§ **GOAL OF THE EXERCISE**:
Among the lines below, a stretch begins at the one with "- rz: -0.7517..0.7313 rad" and ends at the one with "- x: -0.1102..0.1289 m". Repeat that stretch exactly, ends included.

(Dataset entries)
========================================================================

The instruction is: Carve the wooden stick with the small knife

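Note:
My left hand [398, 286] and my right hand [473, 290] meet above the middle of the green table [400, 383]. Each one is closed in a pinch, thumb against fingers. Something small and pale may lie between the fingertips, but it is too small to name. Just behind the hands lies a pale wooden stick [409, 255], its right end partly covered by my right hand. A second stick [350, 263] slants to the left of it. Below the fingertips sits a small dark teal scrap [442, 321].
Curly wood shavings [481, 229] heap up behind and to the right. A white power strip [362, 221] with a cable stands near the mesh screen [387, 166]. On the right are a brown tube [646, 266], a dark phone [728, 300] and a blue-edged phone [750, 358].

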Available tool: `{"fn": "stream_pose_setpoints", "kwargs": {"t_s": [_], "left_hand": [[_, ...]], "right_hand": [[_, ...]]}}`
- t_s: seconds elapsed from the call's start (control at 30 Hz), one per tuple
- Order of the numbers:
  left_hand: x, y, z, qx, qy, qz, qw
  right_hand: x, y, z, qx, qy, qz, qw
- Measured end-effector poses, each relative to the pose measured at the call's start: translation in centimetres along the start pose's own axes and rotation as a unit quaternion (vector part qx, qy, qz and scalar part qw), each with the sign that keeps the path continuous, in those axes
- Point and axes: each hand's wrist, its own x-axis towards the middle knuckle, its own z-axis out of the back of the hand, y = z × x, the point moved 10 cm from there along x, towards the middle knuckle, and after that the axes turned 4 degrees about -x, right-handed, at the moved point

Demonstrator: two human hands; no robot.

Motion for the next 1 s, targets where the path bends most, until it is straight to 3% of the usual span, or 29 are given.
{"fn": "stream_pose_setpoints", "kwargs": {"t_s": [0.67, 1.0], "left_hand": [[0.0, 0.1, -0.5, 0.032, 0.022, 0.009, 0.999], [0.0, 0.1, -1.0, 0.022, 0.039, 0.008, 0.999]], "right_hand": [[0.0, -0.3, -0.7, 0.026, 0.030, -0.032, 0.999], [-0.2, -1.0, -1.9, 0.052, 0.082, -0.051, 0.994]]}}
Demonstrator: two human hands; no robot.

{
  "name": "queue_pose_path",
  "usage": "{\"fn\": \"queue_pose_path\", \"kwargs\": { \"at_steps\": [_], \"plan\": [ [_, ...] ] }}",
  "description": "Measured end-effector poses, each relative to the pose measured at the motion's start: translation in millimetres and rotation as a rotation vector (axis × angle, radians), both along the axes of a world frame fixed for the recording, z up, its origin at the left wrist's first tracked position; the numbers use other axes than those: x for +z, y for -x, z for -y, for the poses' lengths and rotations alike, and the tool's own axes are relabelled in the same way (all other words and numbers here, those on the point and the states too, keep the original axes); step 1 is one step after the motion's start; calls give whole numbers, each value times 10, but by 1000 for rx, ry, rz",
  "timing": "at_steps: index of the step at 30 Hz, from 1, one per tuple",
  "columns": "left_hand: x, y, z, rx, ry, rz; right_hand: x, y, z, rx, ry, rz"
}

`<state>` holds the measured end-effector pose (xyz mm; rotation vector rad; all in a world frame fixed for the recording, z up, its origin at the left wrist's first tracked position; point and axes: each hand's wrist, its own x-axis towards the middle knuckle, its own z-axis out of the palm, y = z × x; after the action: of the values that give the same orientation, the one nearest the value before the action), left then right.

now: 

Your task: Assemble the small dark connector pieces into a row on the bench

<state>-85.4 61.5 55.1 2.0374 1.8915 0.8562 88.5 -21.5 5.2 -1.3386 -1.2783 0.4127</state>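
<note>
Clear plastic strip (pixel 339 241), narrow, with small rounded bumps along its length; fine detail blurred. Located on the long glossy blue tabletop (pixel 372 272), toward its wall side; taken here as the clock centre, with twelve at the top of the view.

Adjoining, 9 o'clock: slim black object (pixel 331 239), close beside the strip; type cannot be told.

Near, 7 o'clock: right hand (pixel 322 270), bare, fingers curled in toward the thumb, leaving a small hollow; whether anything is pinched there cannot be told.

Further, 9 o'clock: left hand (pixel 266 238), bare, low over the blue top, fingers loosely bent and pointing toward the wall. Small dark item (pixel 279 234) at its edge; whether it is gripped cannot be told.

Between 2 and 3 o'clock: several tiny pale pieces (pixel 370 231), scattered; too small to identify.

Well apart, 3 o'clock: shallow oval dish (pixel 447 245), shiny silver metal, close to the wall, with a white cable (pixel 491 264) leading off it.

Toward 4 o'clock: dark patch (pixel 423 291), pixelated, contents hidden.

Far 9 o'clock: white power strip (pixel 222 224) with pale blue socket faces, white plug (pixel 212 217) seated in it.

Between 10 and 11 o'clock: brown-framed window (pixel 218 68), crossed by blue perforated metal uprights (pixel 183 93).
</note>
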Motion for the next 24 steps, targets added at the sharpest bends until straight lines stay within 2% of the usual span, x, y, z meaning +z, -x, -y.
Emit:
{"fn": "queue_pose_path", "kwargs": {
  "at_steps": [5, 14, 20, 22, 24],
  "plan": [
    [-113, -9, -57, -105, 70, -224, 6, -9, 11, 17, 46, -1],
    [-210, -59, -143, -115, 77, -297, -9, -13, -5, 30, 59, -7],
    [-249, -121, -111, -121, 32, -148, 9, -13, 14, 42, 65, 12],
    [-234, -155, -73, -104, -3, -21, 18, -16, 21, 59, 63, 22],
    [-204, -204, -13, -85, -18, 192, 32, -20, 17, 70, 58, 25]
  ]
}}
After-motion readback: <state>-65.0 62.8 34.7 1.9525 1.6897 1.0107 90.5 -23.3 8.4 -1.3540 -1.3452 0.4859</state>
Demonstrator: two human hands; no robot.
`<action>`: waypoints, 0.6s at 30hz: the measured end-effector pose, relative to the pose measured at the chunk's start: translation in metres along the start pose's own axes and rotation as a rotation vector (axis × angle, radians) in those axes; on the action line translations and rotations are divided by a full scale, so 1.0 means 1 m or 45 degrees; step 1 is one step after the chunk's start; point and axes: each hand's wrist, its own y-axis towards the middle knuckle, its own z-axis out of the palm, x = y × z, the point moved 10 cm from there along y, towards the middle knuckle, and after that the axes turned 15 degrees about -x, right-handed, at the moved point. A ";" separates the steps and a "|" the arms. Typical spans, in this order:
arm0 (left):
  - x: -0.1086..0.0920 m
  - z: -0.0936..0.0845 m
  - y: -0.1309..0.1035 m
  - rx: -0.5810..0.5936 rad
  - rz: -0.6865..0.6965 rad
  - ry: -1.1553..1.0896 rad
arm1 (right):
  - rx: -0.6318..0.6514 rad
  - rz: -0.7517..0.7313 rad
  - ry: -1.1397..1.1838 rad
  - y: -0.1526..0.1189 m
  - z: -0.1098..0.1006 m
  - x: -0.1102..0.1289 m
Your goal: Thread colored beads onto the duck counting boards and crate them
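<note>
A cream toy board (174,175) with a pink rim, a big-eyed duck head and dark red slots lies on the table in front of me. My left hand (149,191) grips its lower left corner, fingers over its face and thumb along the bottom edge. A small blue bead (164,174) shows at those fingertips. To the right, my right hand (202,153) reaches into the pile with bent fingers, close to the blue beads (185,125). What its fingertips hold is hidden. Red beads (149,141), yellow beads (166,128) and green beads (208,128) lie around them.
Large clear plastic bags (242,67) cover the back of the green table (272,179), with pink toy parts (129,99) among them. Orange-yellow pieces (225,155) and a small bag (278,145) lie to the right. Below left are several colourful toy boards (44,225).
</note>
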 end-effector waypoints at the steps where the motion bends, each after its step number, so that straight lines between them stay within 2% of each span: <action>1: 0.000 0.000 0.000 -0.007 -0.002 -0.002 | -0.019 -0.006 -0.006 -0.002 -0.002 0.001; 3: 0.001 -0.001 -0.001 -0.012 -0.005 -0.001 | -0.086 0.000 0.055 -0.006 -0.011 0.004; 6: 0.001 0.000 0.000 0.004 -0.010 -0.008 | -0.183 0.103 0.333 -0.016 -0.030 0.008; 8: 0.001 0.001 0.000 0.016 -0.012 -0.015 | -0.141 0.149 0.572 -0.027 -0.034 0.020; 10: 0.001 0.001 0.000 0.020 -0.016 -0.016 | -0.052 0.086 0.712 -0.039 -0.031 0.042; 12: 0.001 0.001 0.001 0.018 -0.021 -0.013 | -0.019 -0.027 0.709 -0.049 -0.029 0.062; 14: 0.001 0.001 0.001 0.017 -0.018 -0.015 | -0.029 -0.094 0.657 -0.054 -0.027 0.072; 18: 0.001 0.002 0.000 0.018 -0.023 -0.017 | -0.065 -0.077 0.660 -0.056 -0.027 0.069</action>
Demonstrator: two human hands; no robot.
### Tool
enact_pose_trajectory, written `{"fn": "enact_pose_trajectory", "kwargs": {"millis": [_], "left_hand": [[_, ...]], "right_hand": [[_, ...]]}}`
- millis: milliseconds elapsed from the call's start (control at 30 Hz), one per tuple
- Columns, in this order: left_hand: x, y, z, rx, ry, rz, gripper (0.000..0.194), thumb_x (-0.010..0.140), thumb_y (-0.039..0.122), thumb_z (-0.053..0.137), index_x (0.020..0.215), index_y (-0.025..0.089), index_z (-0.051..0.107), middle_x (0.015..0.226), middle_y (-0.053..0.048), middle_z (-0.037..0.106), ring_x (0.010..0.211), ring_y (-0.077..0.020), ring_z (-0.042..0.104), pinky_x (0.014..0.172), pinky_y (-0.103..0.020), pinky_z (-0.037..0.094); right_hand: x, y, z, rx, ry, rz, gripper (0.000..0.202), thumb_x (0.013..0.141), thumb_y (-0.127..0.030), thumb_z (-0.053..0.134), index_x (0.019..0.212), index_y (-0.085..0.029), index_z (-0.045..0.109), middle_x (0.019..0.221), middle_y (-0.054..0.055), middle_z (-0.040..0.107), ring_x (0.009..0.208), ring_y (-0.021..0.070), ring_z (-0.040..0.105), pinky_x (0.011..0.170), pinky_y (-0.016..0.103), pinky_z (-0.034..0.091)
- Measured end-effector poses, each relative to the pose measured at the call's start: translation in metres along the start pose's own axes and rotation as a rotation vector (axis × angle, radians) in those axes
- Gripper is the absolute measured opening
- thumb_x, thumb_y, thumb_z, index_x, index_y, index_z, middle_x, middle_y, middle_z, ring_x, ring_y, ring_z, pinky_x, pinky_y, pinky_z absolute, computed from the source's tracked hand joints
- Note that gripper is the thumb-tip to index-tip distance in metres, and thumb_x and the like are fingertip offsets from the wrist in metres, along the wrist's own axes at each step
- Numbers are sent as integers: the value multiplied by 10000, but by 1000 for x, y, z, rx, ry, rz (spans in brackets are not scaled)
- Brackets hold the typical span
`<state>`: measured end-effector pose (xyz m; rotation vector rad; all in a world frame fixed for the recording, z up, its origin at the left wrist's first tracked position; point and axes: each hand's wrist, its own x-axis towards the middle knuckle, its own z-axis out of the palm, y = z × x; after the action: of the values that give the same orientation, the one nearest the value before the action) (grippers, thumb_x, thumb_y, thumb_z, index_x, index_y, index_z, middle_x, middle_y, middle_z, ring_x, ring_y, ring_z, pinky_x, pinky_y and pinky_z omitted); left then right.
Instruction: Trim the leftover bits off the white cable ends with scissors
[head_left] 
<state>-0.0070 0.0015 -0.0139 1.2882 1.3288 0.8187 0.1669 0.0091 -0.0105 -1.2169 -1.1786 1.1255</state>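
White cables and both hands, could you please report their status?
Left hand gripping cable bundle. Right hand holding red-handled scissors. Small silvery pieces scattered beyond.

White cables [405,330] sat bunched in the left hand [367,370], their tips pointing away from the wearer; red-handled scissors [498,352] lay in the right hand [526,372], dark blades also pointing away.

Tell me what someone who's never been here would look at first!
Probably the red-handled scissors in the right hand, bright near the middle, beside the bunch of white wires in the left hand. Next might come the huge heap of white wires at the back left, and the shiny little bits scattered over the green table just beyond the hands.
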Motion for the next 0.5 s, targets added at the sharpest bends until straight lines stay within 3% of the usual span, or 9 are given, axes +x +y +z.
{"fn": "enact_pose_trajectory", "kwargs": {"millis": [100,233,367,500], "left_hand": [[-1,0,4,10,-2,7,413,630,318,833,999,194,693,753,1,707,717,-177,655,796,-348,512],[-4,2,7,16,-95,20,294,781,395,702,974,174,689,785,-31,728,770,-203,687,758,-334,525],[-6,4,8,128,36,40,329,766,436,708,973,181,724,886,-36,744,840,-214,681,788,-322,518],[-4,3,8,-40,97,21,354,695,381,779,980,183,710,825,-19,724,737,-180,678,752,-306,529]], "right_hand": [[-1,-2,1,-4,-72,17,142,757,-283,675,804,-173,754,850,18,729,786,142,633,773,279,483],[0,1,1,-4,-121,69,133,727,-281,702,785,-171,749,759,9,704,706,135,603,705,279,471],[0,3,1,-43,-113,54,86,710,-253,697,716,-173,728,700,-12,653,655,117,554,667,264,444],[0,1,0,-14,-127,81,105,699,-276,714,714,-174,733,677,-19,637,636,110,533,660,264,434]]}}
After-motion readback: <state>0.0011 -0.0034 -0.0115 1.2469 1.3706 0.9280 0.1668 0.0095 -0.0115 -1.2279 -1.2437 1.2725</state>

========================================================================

§ **EXERCISE OUTPUT**:
  - rz: -0.7517..0.7313 rad
  - ry: -1.1397..1.1838 rad
  - y: -0.1526..0.1189 m
  - z: -0.1098..0.1006 m
  - x: -0.1102..0.1289 m

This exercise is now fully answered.